3. Add supplies. Select supplies from the preset dropdown or enter custom items. Adjust quantities and unit costs to match your actual usage per job.

4. Add travel and tax. Include a travel fee for distant properties and your local tax rate. Then review the full price breakdown and profit margin below.

How Cleaning Job Pricing Works

A cleaning job price is built from four components: base fee, labor, supplies, and travel. Each one contributes to revenue differently and has different margin characteristics.

Customer Total = Base Fee + (Cleaners x Hours x Rate) + Supplies + Travel + Tax

Your Cost = (Cleaners x Hours x Loaded Wage) + Supply Cost + Travel Cost

Gross Profit = Customer Total - Your Cost

Why the base fee matters.

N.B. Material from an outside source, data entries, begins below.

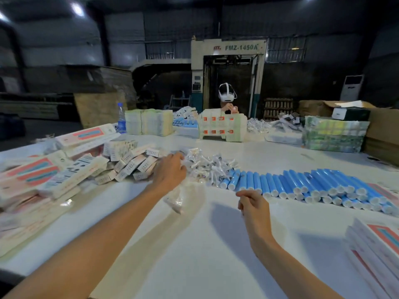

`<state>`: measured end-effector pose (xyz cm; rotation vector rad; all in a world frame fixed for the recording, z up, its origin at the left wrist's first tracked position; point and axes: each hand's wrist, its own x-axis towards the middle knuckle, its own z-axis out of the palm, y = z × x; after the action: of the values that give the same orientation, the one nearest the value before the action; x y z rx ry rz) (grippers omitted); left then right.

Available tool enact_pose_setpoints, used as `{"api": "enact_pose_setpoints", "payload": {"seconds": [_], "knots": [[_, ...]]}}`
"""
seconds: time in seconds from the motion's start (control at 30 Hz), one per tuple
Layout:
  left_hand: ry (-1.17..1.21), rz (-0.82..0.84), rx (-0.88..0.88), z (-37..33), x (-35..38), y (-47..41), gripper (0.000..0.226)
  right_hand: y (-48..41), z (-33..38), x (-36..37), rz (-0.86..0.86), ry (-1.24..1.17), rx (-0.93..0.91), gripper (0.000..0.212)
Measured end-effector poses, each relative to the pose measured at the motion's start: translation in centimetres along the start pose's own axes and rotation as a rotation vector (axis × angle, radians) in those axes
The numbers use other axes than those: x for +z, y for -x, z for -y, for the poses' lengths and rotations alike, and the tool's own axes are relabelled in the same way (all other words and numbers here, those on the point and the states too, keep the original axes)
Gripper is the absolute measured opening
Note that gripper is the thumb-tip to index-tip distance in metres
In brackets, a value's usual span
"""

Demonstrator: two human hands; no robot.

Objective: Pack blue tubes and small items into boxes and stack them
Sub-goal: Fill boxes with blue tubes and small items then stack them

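Note:
Blue tubes (306, 186) with white caps lie in a long row across the right half of the white table (194, 244). A heap of small items in clear bags (207, 167) sits at the centre. Small white boxes (129, 162) are piled left of it, and long flat boxes (43, 175) with pink and teal print lie further left. My left hand (170, 169) reaches into the edge of the bagged heap, its fingers curled on a clear bag. My right hand (253, 202) hovers just in front of the tubes, fingers loosely curled, holding nothing.
Finished flat boxes (375, 244) are stacked at the near right. Another person (226, 98) works across the table behind a carton stack (222, 126). Bundles of flat cartons (149, 121) and a water bottle (121, 119) stand at the far side, with green wrapped packs (334, 134) far right.

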<state>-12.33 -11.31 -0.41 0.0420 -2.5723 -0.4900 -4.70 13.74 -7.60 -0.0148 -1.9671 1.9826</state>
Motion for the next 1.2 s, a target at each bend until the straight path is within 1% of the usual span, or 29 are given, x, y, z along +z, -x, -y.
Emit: {"api": "enact_pose_setpoints", "payload": {"seconds": [0.07, 0.13, 0.27, 0.37, 0.43, 0.47, 0.53, 0.57, 0.63, 0.67, 0.73, 0.8, 0.83, 0.9, 0.97, 1.1, 1.2], "knots": [[-0.174, -0.020, 0.003, 1.3, -0.4, -3.8, 0.033, 0.1, 0.0, 0.2, 0.023, 0.008, -0.017, 0.028], [-0.339, 0.006, -0.020, 2.3, -0.7, -7.6, 0.035, 0.1, -0.2, 0.2, 0.042, 0.008, -0.034, 0.028], [-0.589, 0.139, -0.083, 4.4, 0.4, -13.4, 0.037, -0.3, -0.5, 0.2, 0.077, -0.001, -0.049, 0.029], [-0.716, 0.283, -0.117, 6.3, 2.8, -15.0, 0.046, -0.6, -0.6, 0.5, 0.097, 0.012, -0.055, 0.030], [-0.789, 0.332, -0.126, 7.1, 4.1, -15.2, 0.050, -0.7, -0.5, 0.6, 0.113, 0.017, -0.054, 0.031], [-0.818, 0.314, -0.113, 7.2, 4.5, -15.1, 0.046, -0.7, -0.5, 0.6, 0.118, 0.015, -0.051, 0.031], [-0.863, 0.268, -0.077, 7.3, 4.6, -14.8, 0.032, -0.7, -0.5, 0.7, 0.127, 0.018, -0.043, 0.030], [-0.861, 0.271, -0.075, 7.1, 4.4, -14.7, 0.030, -0.6, -0.4, 0.7, 0.129, 0.019, -0.041, 0.030], [-0.816, 0.305, -0.094, 6.9, 3.7, -14.5, 0.033, -0.4, -0.3, 0.6, 0.132, 0.016, -0.043, 0.030], [-0.786, 0.315, -0.103, 6.8, 3.2, -14.4, 0.038, -0.3, -0.2, 0.5, 0.131, 0.014, -0.043, 0.030], [-0.724, 0.306, -0.099, 6.5, 2.0, -14.2, 0.055, -0.2, 0.0, 0.4, 0.120, 0.010, -0.036, 0.031], [-0.690, 0.254, -0.055, 5.9, 0.4, -13.6, 0.072, -0.2, 0.1, 0.4, 0.111, 0.010, -0.025, 0.031], [-0.662, 0.209, -0.022, 5.6, -0.5, -13.2, 0.074, -0.2, 0.1, 0.4, 0.108, 0.010, -0.022, 0.031], [-0.545, 0.137, 0.025, 4.7, -2.1, -12.3, 0.073, -0.2, 0.2, 0.4, 0.105, 0.008, -0.011, 0.030], [-0.393, 0.114, 0.045, 3.8, -3.4, -10.7, 0.075, -0.2, 0.2, 0.3, 0.107, 0.013, -0.002, 0.030], [-0.114, 0.133, 0.076, 0.9, -4.3, -5.5, 0.085, -0.4, 0.4, 0.3, 0.110, 0.044, -0.005, 0.029], [0.027, 0.177, 0.087, -1.9, -3.4, -0.6, 0.077, 0.1, 0.5, 0.2, 0.104, 0.061, -0.004, 0.029]]}}
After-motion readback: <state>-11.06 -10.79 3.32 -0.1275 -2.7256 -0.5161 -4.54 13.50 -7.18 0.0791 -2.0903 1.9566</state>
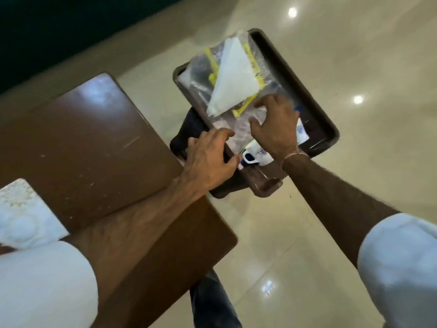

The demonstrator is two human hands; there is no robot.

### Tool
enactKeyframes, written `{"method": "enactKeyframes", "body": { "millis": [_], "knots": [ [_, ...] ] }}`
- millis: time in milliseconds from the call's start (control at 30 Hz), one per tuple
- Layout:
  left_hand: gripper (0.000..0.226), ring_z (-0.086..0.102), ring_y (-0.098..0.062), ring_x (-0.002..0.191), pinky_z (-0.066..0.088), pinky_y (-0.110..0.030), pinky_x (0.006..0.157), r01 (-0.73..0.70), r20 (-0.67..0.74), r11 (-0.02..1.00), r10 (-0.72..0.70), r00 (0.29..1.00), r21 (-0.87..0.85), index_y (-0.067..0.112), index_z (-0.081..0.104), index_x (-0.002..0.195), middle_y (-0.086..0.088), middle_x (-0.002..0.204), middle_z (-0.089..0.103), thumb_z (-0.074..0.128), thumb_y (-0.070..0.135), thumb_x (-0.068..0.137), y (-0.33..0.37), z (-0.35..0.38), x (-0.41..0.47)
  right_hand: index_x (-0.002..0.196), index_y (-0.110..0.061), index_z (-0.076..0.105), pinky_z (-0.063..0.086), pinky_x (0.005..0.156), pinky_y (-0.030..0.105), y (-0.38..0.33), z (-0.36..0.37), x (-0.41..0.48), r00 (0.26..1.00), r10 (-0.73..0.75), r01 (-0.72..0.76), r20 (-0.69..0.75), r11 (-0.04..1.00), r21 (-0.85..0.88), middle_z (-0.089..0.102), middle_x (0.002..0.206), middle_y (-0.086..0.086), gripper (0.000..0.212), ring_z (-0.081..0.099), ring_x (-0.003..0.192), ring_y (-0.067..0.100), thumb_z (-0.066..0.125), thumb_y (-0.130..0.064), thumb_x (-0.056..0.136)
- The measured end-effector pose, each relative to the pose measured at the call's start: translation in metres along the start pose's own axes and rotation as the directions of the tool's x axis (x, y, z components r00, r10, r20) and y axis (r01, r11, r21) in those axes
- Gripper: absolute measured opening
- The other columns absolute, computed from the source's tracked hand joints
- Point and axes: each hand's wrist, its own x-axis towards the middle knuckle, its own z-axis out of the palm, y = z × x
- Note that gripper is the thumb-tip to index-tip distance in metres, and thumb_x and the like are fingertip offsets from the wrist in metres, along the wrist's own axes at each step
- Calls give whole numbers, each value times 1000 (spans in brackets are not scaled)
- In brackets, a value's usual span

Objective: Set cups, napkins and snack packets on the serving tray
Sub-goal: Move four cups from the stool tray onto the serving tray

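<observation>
Both arms wear short, pale white sleeves ending above the elbows, leaving the forearms bare. The left hand [210, 159] carries nothing on it. A thin light thread band circles the wrist of the right hand [276, 129]. Dark trousers show below.

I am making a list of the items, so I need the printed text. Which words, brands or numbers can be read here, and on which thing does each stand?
No text here can be read.
Yellow printing on the clear snack packets: blurred, not legible.
Blue marks on the white cups: too small and blurred to read.
Blue print on a white item by the right hand: not legible.
White napkin: plain, no print visible.
</observation>
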Motion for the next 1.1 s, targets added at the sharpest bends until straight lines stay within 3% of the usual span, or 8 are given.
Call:
{"method": "enactKeyframes", "body": {
  "millis": [200, 300, 467, 567, 633, 767, 833, 1100],
  "knots": [
    [48, 53, -26, 119, 36, -42, 97, 4, 230, 985, -44, 972, 174, 24, 57, 120, -4, 126, 60, 68, 54, 83, 48, 46, 55, 131, -16, 49, 44, 99, 51, 95, -19, 19, 948, 255, -240, 190, 966, -98, 50, 130, 19, 73, 48, 119, 40, 76, -52, 72],
    [33, 60, -22, 101, 41, -30, 77, 106, 260, 993, -114, 959, 44, 20, 61, 103, -5, 111, 65, 77, 39, 81, 53, 59, 64, 138, -14, 43, 49, 97, 46, 113, -14, 16, 912, 270, -273, 310, 961, -33, 54, 128, 20, 84, 53, 116, 38, 82, -46, 71],
    [29, 56, -12, 88, 32, -8, 55, 208, 311, 966, -153, 938, -154, 25, 57, 82, 7, 96, 61, 85, 27, 75, 51, 59, 63, 135, -9, 46, 52, 98, 45, 115, -12, 9, 920, 295, -334, 257, 935, 121, 61, 126, 17, 78, 60, 113, 35, 86, -29, 71],
    [30, 55, -3, 77, 35, -5, 51, 243, 234, 935, -183, 955, -259, 24, 57, 76, 13, 88, 59, 87, 27, 72, 45, 45, 54, 134, -9, 46, 51, 100, 43, 96, -15, 2, 941, 273, -315, 197, 921, 229, 59, 128, 15, 77, 58, 116, 33, 85, -21, 69],
    [35, 57, -5, 85, 36, -9, 56, 226, 163, 925, -183, 969, -305, 26, 55, 80, 7, 99, 61, 88, 28, 69, 36, 29, 46, 134, -11, 47, 49, 103, 42, 75, -17, -3, 959, 237, -275, 158, 911, 307, 58, 129, 15, 74, 55, 118, 32, 82, -13, 69],
    [64, 59, -8, 101, 44, -7, 69, 195, 34, 895, -199, 979, -402, 32, 46, 109, 7, 114, 60, 92, 28, 64, 11, -16, 19, 127, -12, 53, 49, 98, 43, 18, -12, -15, 989, 101, -138, 106, 880, 454, 62, 122, 10, 68, 58, 115, 28, 84, -12, 67],
    [71, 58, -10, 107, 49, -18, 84, 189, -57, 892, -232, 971, -411, 27, 49, 120, 6, 120, 59, 93, 29, 63, -7, -38, -3, 129, -15, 53, 48, 101, 44, -18, -3, -23, 993, 35, -86, 113, 865, 493, 62, 126, 8, 70, 57, 118, 26, 85, -15, 67],
    [64, 55, -12, 97, 47, -25, 75, 419, -313, 868, -489, 814, -268, 25, 53, 113, 5, 110, 53, 87, 47, 63, -102, -99, -119, 122, -15, 55, 53, 93, 39, -165, 52, -72, 952, -205, 55, 227, 844, 533, 64, 119, 5, 73, 62, 109, 21, 93, -27, 62]
  ]
}}
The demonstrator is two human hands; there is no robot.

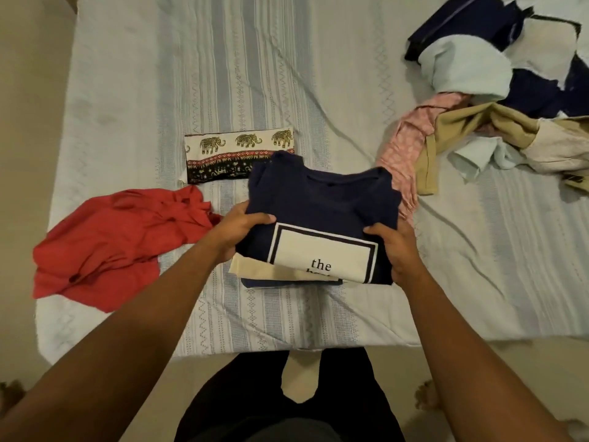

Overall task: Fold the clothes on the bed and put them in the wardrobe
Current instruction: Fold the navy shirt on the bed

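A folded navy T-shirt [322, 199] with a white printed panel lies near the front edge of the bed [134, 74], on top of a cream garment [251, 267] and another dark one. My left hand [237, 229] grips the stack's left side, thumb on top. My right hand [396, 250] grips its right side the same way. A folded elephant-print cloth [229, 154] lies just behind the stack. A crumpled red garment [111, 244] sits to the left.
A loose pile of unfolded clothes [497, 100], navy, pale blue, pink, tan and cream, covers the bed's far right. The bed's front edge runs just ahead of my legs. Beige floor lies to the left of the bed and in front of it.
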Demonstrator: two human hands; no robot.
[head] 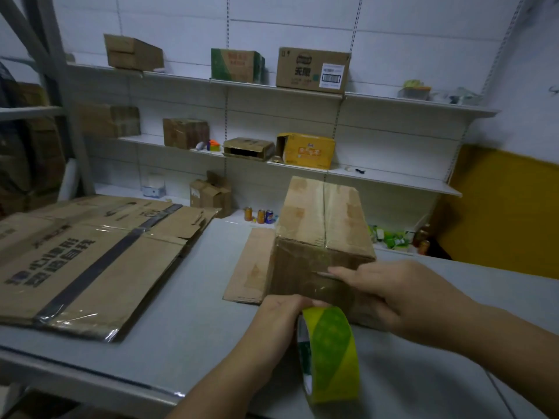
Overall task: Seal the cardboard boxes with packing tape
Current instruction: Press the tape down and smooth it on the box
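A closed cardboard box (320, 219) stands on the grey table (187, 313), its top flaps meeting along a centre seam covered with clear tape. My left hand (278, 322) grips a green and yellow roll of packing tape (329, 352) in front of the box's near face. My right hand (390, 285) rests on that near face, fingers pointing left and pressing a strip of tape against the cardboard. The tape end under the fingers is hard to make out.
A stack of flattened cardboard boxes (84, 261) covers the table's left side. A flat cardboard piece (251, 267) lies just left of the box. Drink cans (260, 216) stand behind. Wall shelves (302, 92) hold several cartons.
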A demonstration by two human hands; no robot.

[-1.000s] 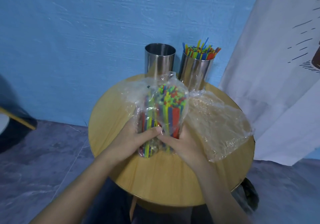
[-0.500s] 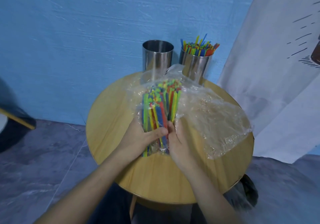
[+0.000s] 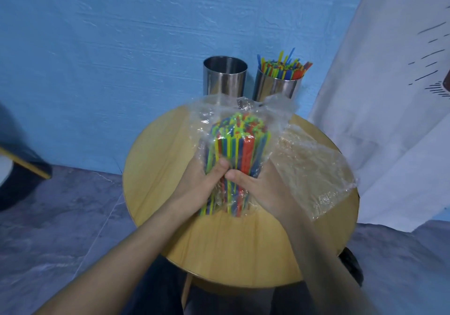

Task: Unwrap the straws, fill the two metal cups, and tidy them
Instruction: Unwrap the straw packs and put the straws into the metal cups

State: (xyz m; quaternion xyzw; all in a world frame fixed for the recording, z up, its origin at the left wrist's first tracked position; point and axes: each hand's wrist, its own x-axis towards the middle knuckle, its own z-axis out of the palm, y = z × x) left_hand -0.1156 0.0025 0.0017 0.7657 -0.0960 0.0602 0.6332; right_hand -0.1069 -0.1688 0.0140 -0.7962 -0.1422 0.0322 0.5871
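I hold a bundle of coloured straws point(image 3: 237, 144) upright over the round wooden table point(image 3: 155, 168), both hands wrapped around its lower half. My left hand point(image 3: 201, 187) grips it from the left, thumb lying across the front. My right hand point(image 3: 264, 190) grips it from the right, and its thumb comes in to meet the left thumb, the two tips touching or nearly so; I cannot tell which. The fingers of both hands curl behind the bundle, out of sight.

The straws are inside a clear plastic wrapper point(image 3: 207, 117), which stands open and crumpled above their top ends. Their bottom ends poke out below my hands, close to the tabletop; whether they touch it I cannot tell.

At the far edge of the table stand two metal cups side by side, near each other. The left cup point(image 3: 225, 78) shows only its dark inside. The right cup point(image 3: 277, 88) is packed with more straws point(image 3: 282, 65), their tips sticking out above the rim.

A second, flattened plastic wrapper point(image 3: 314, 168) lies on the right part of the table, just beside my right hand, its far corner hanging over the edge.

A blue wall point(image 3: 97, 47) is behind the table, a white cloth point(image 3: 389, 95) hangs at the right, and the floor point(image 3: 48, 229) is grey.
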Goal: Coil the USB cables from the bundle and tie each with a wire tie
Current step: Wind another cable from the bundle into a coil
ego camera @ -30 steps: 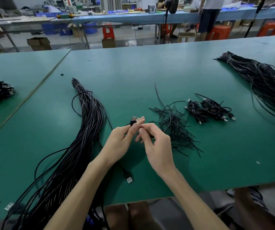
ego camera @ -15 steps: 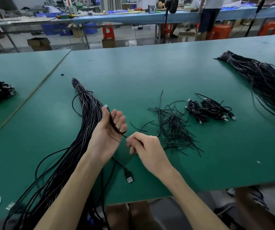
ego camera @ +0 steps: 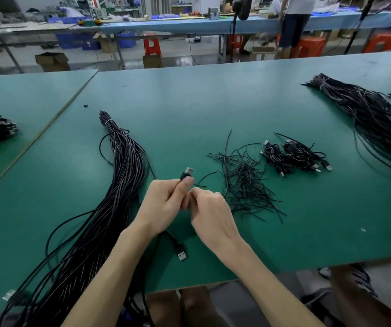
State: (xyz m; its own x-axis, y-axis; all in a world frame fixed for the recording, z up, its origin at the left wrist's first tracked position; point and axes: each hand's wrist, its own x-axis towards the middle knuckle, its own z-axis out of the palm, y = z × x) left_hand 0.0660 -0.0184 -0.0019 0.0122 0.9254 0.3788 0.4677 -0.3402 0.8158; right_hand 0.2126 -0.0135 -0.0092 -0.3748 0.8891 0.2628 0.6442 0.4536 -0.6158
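head view: my left hand (ego camera: 163,204), fingers (ego camera: 185,186) pinching usb cable (ego camera: 185,176) below its plug. my right hand (ego camera: 213,215), fingers curled, contents i cannot tell.

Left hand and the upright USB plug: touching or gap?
Touching. The head view shows the left hand pinching the USB plug by its black housing, thumb pressed on it, metal tip sticking out above.
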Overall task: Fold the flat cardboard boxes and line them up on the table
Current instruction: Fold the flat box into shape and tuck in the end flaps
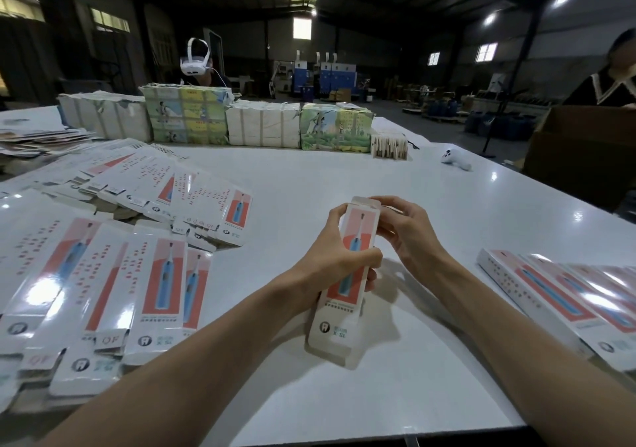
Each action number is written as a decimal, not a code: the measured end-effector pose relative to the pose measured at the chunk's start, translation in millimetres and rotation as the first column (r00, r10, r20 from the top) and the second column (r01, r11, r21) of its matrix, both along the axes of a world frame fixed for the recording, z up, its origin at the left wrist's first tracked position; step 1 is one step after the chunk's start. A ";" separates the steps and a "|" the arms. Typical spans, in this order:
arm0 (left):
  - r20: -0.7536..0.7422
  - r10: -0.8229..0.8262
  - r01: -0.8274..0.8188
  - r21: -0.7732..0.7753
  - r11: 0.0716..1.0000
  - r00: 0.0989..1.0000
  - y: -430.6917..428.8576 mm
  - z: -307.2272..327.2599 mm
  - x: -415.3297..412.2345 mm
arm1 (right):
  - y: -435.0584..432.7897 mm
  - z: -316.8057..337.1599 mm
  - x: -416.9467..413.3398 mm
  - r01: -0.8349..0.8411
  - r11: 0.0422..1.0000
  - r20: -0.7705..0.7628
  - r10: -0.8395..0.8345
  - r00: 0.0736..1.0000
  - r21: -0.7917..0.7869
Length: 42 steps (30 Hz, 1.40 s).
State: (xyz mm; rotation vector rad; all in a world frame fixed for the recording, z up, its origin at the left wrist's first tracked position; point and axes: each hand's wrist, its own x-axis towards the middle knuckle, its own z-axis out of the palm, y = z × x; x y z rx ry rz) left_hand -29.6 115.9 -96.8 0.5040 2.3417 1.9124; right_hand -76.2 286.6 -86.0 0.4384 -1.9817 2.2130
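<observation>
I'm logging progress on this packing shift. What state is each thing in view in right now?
held box, opened up, top flap open, in both hands.
left hand, grips the box's middle.
right hand, pinches the box's top end.
flat boxes, unfolded, lying overlapped on the left.
folded boxes, closed, lined up on the right.
wrapped bundles, standing in a row at the far edge.
</observation>
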 end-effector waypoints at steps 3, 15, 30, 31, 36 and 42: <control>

Your minimum service fee guarantees you cover the fixed costs of every job: drive time, vehicle wear, scheduling overhead, and setup time. Without a base fee, small jobs become money losers. Even a quick 45-minute touchup should never go out the door below your minimum.

Labor is your biggest cost. For most cleaning companies, labor represents 40-55% of revenue. Keeping your billable rate at least 2x your loaded wage gives you enough margin to cover supplies, overhead, and profit. If your loaded wage is $20/hr, your billable rate should be at least $40/hr.

Supplies should be small but tracked. Supply costs typically run 3-8% of job revenue. Buying concentrates in bulk, tracking per-clean usage, and not over-applying product keeps supply costs at the low end. Many cleaners underestimate supply costs because they never track them per job.

When To Use This

Quoting a new customer. A potential client calls asking for a price on a deep clean. Pull up this calculator, enter their property details, and build the price from your actual costs. You present a confident, itemized quote instead of guessing or lowballing to win the job.

Training new team members on pricing. New cleaners often do not understand why jobs cost what they do. Walk them through the calculator to show how base fee, labor rate, supplies, and travel all add up. Show them what happens to profit when they take too long on a job or when supply waste creeps up.

Comparing job types. Enter a standard clean, a deep clean, and a move-out clean side by side. Compare the labor hours, supply costs, and resulting margins. This helps you decide which job types to pursue and which ones to price higher because they eat more time and supplies.

Frequently Asked Questions

How do I price a one-time cleaning job?
Start with your minimum service fee ($75-$150 depending on your market), then add labor hours multiplied by your hourly rate, estimated supply costs for the job, and a travel fee if the property is outside your core service area. A typical one-time standard clean for a 1,500 sq ft home runs $150-$250 total. Use this calculator to build the total from your actual costs and confirm you are hitting at least a 40-50% profit margin.
What hourly rate should a cleaning business charge?
Most residential cleaning businesses charge $35-$60 per cleaner per hour as their billable rate. Your billable rate must cover your loaded labor cost (wages plus taxes, insurance, and benefits), supplies, vehicle costs, and overhead, plus leave room for profit. If your loaded wage is $18-$22 per hour, a $40-$50 billable rate gives you roughly 50-55% labor margin before supplies and overhead.
How much should I budget for cleaning supplies per job?
Plan for $5-$15 in supply costs per residential cleaning job. This covers all-purpose cleaner, disinfectant, glass cleaner, floor cleaner, toilet bowl cleaner, trash bags, microfiber cloth wear, and gloves. Supply costs should stay between 3-8% of your job revenue. Buying concentrates in bulk and tracking per-clean usage keeps costs at the low end.
Should I charge a travel fee for cleaning jobs?
If the property is within your core service area (typically a 15-20 minute drive), travel is usually built into your base pricing. For jobs outside that radius, charge a travel fee of $0.50-$1.00 per mile or a flat $15-$30 surcharge. This covers fuel, vehicle wear, and the lost productivity of extra drive time. Be upfront about travel fees when quoting.